Task details
The listing that follows is to be repeated exactly.

Exercise data Start Marker

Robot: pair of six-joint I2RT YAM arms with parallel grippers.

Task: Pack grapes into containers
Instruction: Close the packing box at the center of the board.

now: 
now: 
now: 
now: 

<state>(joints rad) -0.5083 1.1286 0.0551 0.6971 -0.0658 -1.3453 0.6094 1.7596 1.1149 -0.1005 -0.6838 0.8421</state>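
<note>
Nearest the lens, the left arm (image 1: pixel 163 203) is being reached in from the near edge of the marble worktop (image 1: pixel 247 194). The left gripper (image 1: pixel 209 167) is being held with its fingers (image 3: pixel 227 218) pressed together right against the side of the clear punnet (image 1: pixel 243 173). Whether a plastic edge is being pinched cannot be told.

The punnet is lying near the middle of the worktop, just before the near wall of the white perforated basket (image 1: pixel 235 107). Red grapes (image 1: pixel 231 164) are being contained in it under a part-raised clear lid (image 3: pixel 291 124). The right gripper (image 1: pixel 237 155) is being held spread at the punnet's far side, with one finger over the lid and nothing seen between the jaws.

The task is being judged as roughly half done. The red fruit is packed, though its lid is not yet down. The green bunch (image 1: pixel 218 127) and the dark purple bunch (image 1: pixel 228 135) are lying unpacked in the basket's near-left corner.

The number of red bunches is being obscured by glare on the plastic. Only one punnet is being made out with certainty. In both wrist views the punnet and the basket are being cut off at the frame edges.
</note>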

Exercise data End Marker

Written answer
Robot: pair of six-joint I2RT YAM arms with parallel grippers.

Task: Pack grapes into containers
Instruction: Close the packing box at the center of the board.

now: 
now: 
now: 
now: 

<state>(joints rad) -0.5083 1.1286 0.0551 0.6971 -0.0658 -1.3453 0.6094 1.7596 1.1149 -0.1005 -0.6838 0.8421</state>
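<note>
Nearest the lens, the left arm (image 1: pixel 163 203) is being reached in from the near edge of the marble worktop (image 1: pixel 247 194). The left gripper (image 1: pixel 209 167) is being held with its fingers (image 3: pixel 227 218) pressed together right against the side of the clear punnet (image 1: pixel 243 173). Whether a plastic edge is being pinched cannot be told.

The punnet is lying near the middle of the worktop, just before the near wall of the white perforated basket (image 1: pixel 235 107). Red grapes (image 1: pixel 231 164) are being contained in it under a part-raised clear lid (image 3: pixel 291 124). The right gripper (image 1: pixel 237 155) is being held spread at the punnet's far side, with one finger over the lid and nothing seen between the jaws.

The task is being judged as roughly half done. The red fruit is packed, though its lid is not yet down. The green bunch (image 1: pixel 218 127) and the dark purple bunch (image 1: pixel 228 135) are lying unpacked in the basket's near-left corner.

The number of red bunches is being obscured by glare on the plastic. Only one punnet is being made out with certainty. In both wrist views the punnet and the basket are being cut off at the frame edges.
</note>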

This answer has now been given in full.